**Task:**
Where the listing below reaches the line containing "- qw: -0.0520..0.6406", start writing out lines exactly, and stop once the line containing "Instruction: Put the" has been written.

**Supplied material:**
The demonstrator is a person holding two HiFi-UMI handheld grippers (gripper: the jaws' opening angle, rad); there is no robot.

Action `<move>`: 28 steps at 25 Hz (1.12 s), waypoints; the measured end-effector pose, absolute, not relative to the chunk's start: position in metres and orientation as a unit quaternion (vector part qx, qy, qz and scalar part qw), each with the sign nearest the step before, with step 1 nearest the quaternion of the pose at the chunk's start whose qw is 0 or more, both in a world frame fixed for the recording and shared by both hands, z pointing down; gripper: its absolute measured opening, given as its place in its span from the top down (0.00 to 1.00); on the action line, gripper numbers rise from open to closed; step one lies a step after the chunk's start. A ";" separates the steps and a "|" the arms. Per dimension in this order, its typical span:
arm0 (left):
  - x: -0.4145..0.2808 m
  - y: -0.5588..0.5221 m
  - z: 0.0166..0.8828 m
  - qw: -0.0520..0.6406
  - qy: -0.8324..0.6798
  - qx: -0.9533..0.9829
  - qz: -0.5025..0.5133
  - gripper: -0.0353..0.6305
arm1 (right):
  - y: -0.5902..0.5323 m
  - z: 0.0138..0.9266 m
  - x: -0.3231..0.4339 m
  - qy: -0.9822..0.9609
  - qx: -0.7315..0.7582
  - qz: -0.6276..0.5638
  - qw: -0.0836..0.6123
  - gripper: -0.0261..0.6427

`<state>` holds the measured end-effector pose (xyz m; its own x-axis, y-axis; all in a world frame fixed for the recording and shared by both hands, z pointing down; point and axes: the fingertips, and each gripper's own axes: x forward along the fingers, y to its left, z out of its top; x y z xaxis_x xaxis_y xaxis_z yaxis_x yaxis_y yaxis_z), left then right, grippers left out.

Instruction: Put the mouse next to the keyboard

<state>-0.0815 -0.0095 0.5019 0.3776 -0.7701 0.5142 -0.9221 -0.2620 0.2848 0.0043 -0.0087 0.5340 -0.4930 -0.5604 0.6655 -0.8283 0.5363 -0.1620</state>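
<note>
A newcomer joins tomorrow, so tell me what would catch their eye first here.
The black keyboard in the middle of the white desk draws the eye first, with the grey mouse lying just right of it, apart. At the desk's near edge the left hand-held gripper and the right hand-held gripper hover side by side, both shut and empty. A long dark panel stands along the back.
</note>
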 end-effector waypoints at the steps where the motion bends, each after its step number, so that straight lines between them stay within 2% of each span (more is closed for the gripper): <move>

**Solution below:**
  - qw: -0.0520..0.6406
  - qy: -0.8324..0.6798
  - qx: -0.9533..0.9829
  - qz: -0.5025..0.5133
  - gripper: -0.0353..0.6305
arm1 (right):
  - y: -0.5902..0.5323 m
  - z: 0.0138..0.9266 m
  - x: -0.3231..0.4339 m
  - qy: -0.9822..0.9609
  - qx: -0.7315..0.7582
  - qz: -0.6276..0.5638
  - qw: -0.0836..0.6123
  - gripper: -0.0261..0.6427

`<state>` holds the measured end-effector pose (xyz m; its own x-axis, y-axis; all in a world frame fixed for the recording and shared by both hands, z pointing down; point and axes: the fingertips, and each gripper's own axes: x forward along the fingers, y to its left, z out of its top; x y z xaxis_x xaxis_y xaxis_z yaxis_x yaxis_y yaxis_z), left then right, grippers left out.

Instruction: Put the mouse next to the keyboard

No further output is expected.